Tuesday, November 27, 2012

Did you hear that? It's the sound of a huge sigh of relief--two actually. Edward has been skillfully steered away from the monstrosity he expected Santa to produce for him.

Sunday night while lying with Ed as he settled to sleep, John got him talking about being excited to go back to school to see his friends. This led to Edward admitting that he doesn't always understand what his friends are talking about because many have video games that he's not familiar with. I'm surprised that the HUGE light bulb that went on over John's head didn't jar Ed from his pre-sleep.

John waited a few beats and then Edward said, "Will you get me one of those?" John advised that he could put it on his Christmas or birthday wish list. "OK, I'll ask Santa...oh, wait. I'm already asking Santa for my big snowman. Well, maybe I'll ask Grandma and Grandpa." Ha! Nice try, kid. John let him know that this type of gift was more than he could ask for from someone else, but suggested that he could change his request to Santa if he wanted to.

Then he bolted downstairs to work with me on a plan to infiltrate Edward's subconscious.

Turned out, there really wasn't any plotting necessary. All John had to do was ask this morning at breakfast, "Hey, Edward, do you think maybe you'd want to build your own snowman, and I'll help you, and then you can ask Santa for a DS?" (a hand-held video game toy)

"Yeah!!! Can we start right now."

Well, no. We're not getting into snowless snowman construction at 7:30 on a school morning. But we're looking ahead to some weekend construction.

In the meantime, John has found some info online on papier mache, specifically, how to create a giant jack-o-lantern (oversize garbage bag stuffed with newspaper,) which, if not decorated for Halloween, might make the perfect bottom snowball for a snowman large enough to climb into.

John and I actually spent the two hours we had free while my parents took the boys to their hotel to swim on Saturday afternoon wandering around three different hardware/home improvement stores seeking inspiration. We came up with a few possibilities, but it still was going to be a Herculean effort, and there was no telling whether, in the end, our vision would match Edward's. We were afraid of putting in all the time, effort, and expense of making this thing and having him come down on Christmas morning and wail, "That's not what I meant!"

Oh, and he did bust me on the "Santa doesn't do electronic toys" comment regarding the snowman, but we decided that because the DS is so common (apparently every one of his friends has one) that Santa could figure it out. "Or," says Edward. "He could just go to the store and buy one." Yeah, that Santa...always looking for the easy way out.

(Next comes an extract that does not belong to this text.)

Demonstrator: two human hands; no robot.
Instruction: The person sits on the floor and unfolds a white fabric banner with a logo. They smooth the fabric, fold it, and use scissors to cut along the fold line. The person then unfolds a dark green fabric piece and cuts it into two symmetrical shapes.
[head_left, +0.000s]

Tuesday, November 13, 2012

I mentioned in the Halloween post that Edward (and to a lesser degree) Daniel fashioned their own Halloween costumes from various amalgamations of their dress-up inventory. In some cases they had to fashion accessories or other authenticity-related items from scraps of paper or ribbon. I loved this creativity and vision. I loved that they did not involve me except to ask for more tape (I finally just gave them their own roll--you would have thought it was pure gold.)

Last week we got to meet up with some friends from out of town just before they left to head back home. They brought a gift for the boys--a science kit with a series of experiments starting with acids/bases and working up to creating a volcano. After an initial disappointment that we couldn't just get right to exploding a volcano, the boys and John set about systematically working through the experiments. They (all) were captivated.

I love this. I really do. I love the curiosity, the delight, the questioning, the quest to find the answer, the imagination. It is truly wonderful to observe, and I know it will serve them well going forward.

However, it may not serve ME very well come Christmas. You see, with all this imagination and inventiveness, Edward has come up with a very specific and complex request for Santa this year. He will not be deterred by our assurance that no such item exists in this world, because "Well, Santa's elves can just make it in the workshop."


The item is a toy snowman, large enough for a child to climb into and hide/play in. This snowman will have a hinged door in the back through which the child may crawl as well as a hinged top hat which the child may doff from inside the snowman, standing on a stool. This is slightly scaled back based on my informing him (out of self defense!) that Santa does not do electronic toys (though he could totally bust me on this since last year's haul included walkie talkies.) The original imagined prototype had interior buttons that the child could push to automate the hat-doffing and/or arm waving, and/or snowman talking.

So now, I throw myself on the mercy of the blog and BEG for ideas of how to pull this off. Keep in mind that this is a boy who cut out a paper star and taped it to his shirt to become a sheriff and who willingly, excitedly accepted a dry-cleaner hanger bent into an arc with a string tied from end to end as a bow with "arrows" being the removable cardboard bottom of said hanger. That is to say, it does not have to be a masterful work of art. But it must be big, it must be white and it must have a hinged top hat. And it must be in our living room on Christmas morning.

Last year's Santa test was a breeze compared to this.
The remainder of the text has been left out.